ROME: Britain stepped up a war of words with France on Saturday, with Prime Minister Boris Johnson refusing to rule out triggering trade dispute action next week in a fishing row and his Brexit minister sharply criticising Paris' actions.
Johnson, who is hosting the UN climate summit next week, again said he did not want the spat over fish https://www.reuters.com/world/uk/post-brexit-fishing-rules-heart-new-uk-france-clash-2021-10-28 to derail this weekend's meeting of the world's 20 biggest economies, seen as a stepping stone to secure more commitments for COP26 in Glasgow.
But a volley of angry statements from Brexit minister David Frost underlined how seriously London was taking a letter sent by Paris calling on the European Union to demonstrate the damage of leaving the bloc. He described it as "very troubling".
After an earlier British-hosted G7 meeting was overshadowed by a disagreement with the EU over post-Brexit problems with the movement of sausages and other goods to Northern Ireland, Johnson also made a move to defuse the row.
"If there is a breach of the treaty or we think there is a breach of the treaty then we will do what is necessary to protect British interests," Johnson told Sky News in the Colosseum in Rome, where he is attending a G20 meeting.
Asked if he would rule out triggering dispute resolution measures in the Trade and Cooperation Agreement (TCA) next week, Johnson said: "No of course not, I don't rule that out."
"But what I think everybody wants to see (is) cooperation between the European allies and Emmanuel Macron and I share a common perspective which is that climate change is a disaster for humanity."
Relations with France have become increasingly strained since Britain voted to leave the EU in 2016, with London's security pact with the United States and Australia doing little to build trust with Paris.
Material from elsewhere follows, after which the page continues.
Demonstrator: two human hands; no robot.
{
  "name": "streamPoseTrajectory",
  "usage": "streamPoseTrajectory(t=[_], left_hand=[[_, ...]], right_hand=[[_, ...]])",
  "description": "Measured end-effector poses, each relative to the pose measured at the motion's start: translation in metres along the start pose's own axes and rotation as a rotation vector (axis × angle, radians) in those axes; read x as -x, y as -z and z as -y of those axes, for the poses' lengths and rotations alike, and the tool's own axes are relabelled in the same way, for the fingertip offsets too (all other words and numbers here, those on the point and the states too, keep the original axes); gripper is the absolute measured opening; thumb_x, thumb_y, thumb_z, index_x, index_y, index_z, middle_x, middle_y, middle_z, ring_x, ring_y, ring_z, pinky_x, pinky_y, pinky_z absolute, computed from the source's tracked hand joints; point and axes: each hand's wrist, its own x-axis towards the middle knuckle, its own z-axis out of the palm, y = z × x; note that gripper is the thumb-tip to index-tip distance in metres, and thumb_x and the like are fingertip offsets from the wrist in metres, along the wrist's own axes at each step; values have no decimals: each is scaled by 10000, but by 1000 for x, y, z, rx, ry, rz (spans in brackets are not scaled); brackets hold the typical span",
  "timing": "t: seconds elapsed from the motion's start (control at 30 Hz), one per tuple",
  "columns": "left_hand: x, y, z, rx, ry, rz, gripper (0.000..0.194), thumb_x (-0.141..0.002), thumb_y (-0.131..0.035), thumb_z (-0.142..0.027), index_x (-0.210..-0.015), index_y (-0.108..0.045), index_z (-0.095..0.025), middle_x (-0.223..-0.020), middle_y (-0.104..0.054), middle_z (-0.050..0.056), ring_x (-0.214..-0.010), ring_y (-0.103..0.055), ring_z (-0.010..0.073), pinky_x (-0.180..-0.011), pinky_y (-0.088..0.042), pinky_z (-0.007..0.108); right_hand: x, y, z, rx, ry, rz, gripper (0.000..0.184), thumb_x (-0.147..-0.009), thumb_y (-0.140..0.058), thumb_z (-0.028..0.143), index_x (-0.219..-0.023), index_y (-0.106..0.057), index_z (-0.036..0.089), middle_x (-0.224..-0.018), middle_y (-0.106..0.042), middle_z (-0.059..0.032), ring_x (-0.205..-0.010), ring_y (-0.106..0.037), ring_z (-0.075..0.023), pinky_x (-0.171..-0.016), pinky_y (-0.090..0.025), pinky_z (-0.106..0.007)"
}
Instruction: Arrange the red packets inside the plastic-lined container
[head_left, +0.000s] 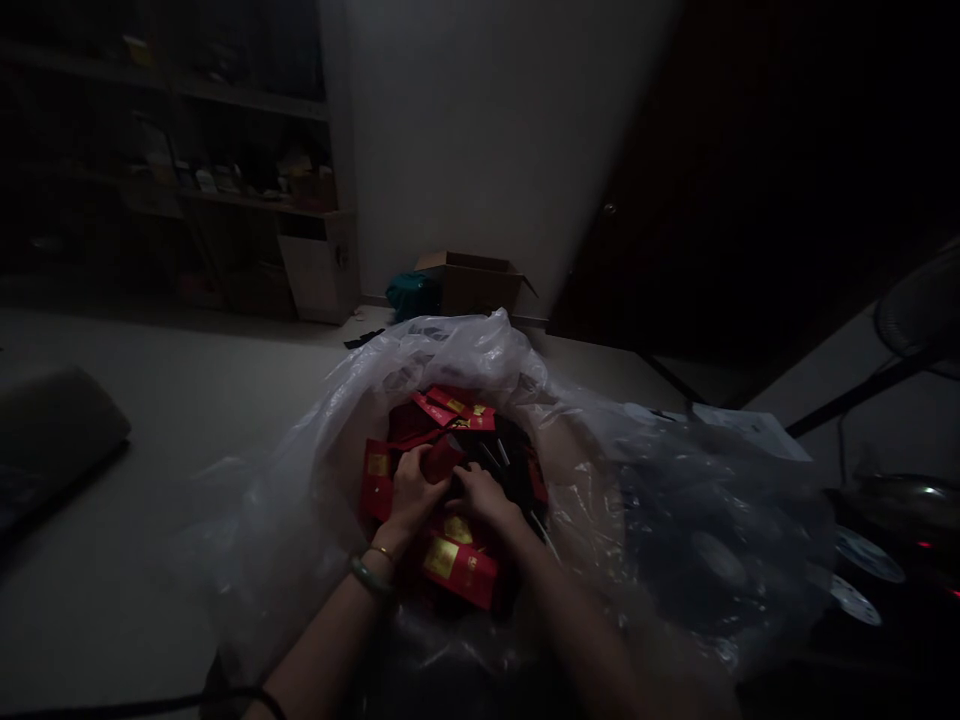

French President Macron has questioned Britain's "credibility".
Fishing, which dogged Brexit talks for years, while not economically crucial to either country, holds huge political importance to both, and the row, if not resolved, could trigger the beginning of dispute measures in the Brexit trade deal.
Any such measures would likely involve convening an arbitration panel and could result in a demand for compensation or suspension of obligations.
The letter sent by French Prime Minister Jean Castex to the EU calling on the bloc to demonstrate there was "more damage to leaving the EU than to remaining there" has also soured ties.